Where an image appears in the data, omit it and reproduce the rest exactly.

(Beginning of Given material)

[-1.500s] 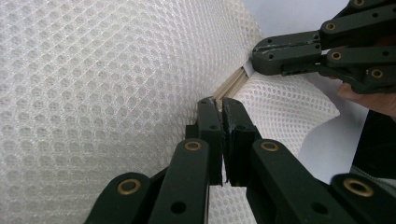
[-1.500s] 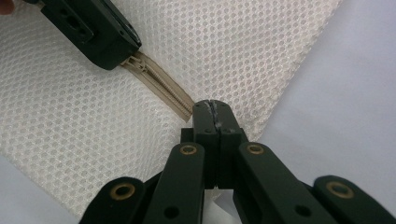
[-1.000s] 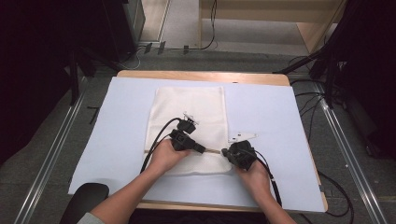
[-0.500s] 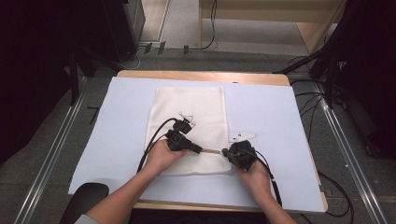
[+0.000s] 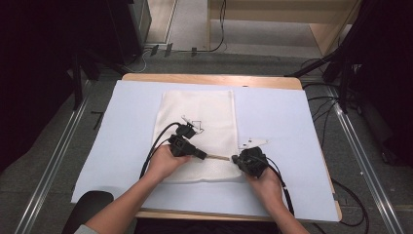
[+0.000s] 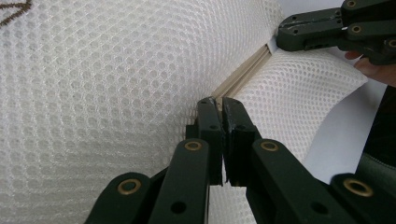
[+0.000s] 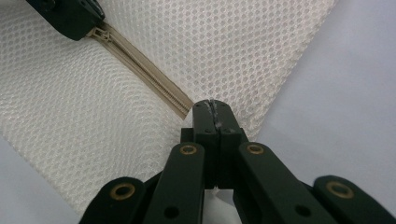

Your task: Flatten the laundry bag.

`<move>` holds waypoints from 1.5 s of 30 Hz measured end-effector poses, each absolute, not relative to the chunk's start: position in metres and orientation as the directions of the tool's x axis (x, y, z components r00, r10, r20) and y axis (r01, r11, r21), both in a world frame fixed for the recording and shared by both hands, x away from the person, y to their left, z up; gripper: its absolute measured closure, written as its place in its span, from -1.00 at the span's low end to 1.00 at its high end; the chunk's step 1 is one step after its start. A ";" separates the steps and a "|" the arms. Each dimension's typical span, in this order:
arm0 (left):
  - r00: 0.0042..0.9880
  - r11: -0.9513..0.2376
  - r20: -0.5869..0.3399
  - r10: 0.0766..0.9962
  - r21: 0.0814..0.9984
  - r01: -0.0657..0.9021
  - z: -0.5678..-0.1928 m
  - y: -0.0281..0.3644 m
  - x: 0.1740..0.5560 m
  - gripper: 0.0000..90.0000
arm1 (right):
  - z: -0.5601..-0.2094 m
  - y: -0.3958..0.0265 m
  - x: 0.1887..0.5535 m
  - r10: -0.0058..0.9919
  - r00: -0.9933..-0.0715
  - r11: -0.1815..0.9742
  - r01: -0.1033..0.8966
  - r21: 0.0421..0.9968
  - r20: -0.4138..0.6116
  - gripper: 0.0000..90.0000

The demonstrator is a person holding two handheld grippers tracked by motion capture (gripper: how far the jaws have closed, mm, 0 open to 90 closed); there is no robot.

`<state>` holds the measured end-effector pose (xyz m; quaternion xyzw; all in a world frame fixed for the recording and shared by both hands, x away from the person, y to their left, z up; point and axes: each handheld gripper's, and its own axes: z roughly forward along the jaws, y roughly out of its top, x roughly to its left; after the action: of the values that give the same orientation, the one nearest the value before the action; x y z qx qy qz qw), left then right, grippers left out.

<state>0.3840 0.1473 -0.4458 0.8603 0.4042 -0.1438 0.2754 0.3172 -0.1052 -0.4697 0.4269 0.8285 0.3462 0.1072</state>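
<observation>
Mesh bag (image 5: 195,131) lies flat mid-table, its zipper (image 5: 217,157) running along near its front edge. I've got the left gripper (image 5: 203,155) pinched shut on the zipper, probably at the slider, while the right gripper (image 5: 235,159) clamps the fabric at the zip's end, so the track stays taut for pulling, I reckon. Underneath is a pale blue sheet (image 5: 292,126) over a wooden table (image 5: 209,79); grey floor, cables and dark stands all around.

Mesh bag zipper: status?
Left claw shut on beige zipper pull. Right claw shut at zipper's end. White mesh laundry bag flat, nothing in the way.
</observation>
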 end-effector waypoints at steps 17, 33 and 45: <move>0.601 -0.486 -0.493 0.629 0.354 0.799 -0.445 0.165 0.387 0.98 | -0.470 -0.107 0.317 0.779 -0.614 0.393 0.633 0.667 0.123 1.00; 0.580 -0.474 -0.492 0.650 0.334 0.815 -0.444 0.186 0.386 0.98 | -0.470 -0.107 0.317 0.778 -0.616 0.393 0.631 0.669 0.124 1.00; 0.574 -0.472 -0.514 0.638 0.328 0.818 -0.441 0.195 0.385 0.98 | -0.470 -0.107 0.317 0.776 -0.619 0.396 0.629 0.669 0.123 1.00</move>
<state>0.3847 0.1946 -0.4406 0.8424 0.4322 -0.1625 0.2780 0.3174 -0.1074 -0.4702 0.4237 0.8288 0.3502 0.1050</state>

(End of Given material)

* _Task result_:
[-1.500s] 
[-1.500s] 
[-1.000s] 
[-0.500s] 
[+0.000s] 
[+0.000s] 
[+0.000s] 

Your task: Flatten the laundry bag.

`<move>` holds waypoints from 1.5 s of 30 Hz measured end-effector poses, each absolute, not relative to the chunk's start: position in metres and orientation as the directions of the tool's x axis (x, y, z components r00, r10, r20) and y axis (r01, r11, r21), both in a world frame fixed for the recording and shared by both hands, x away from the person, y to their left, z up; gripper: its absolute measured closure, written as its place in its span, from -1.00 at the span's low end to 1.00 at its high end; the chunk's step 1 is one step after its start. A ";" separates the steps and a "|" the arms. Each dimension's typical span, in this order:
arm0 (left):
  - r00: 0.0042..0.9880
  - r11: -0.9513..0.2376
  - r20: -0.5869..0.3399
  - r10: 0.0766..0.9962
  - r21: 0.0814..0.9984
  - r01: -0.0657..0.9021
  - z: -0.5678..-0.1928 m
  - y: -0.0281..0.3644 m
  - x: 0.1740..0.5560 m
  - gripper: 0.0000..90.0000
arm1 (right):
  - z: -0.5601..-0.2094 m
  - y: -0.3958..0.0265 m
  - x: 0.1887..0.5535 m
  - r10: -0.0058..0.9919
  - r00: -0.9933..-0.0715
  - r11: -0.1815..0.9742
  - r01: -0.1033..0.8966
  - r21: 0.0421..0.9968
  - r20: -0.4138..0.6116
  - gripper: 0.0000..90.0000

The demonstrator is a person holding two handheld grippers tracked by motion capture (gripper: how far the jaws have closed, mm, 0 open to 90 closed); there is no robot.

`<state>` holds the measured end-effector pose (xyz m; quaternion xyzw; all in a world frame fixed for the recording and shared by both hands, x away from the person, y to their left, z up; point and axes: each handheld gripper's, and its own axes: z roughly forward along the jaws, y roughly out of its top, x roughly to its left; after the action: of the values that give the same orientation, the one nearest the value before the action; x y z qx qy qz qw), left then right, grippers left out.

<state>0.3840 0.1473 -0.4458 0.8603 0.4042 -0.1438 0.2754 0.3172 -0.1052 -0.4697 0.4269 0.8285 0.3462 0.1072</state>
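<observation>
Mesh bag (image 5: 195,131) lies flat mid-table, its zipper (image 5: 217,157) running along near its front edge. I've got the left gripper (image 5: 203,155) pinched shut on the zipper, probably at the slider, while the right gripper (image 5: 235,159) clamps the fabric at the zip's end, so the track stays taut for pulling, I reckon. Underneath is a pale blue sheet (image 5: 292,126) over a wooden table (image 5: 209,79); grey floor, cables and dark stands all around.

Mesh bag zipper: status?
Left claw shut on beige zipper pull. Right claw shut at zipper's end. White mesh laundry bag flat, nothing in the way.
</observation>
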 end-effector waypoints at steps 17, 33 and 45: <move>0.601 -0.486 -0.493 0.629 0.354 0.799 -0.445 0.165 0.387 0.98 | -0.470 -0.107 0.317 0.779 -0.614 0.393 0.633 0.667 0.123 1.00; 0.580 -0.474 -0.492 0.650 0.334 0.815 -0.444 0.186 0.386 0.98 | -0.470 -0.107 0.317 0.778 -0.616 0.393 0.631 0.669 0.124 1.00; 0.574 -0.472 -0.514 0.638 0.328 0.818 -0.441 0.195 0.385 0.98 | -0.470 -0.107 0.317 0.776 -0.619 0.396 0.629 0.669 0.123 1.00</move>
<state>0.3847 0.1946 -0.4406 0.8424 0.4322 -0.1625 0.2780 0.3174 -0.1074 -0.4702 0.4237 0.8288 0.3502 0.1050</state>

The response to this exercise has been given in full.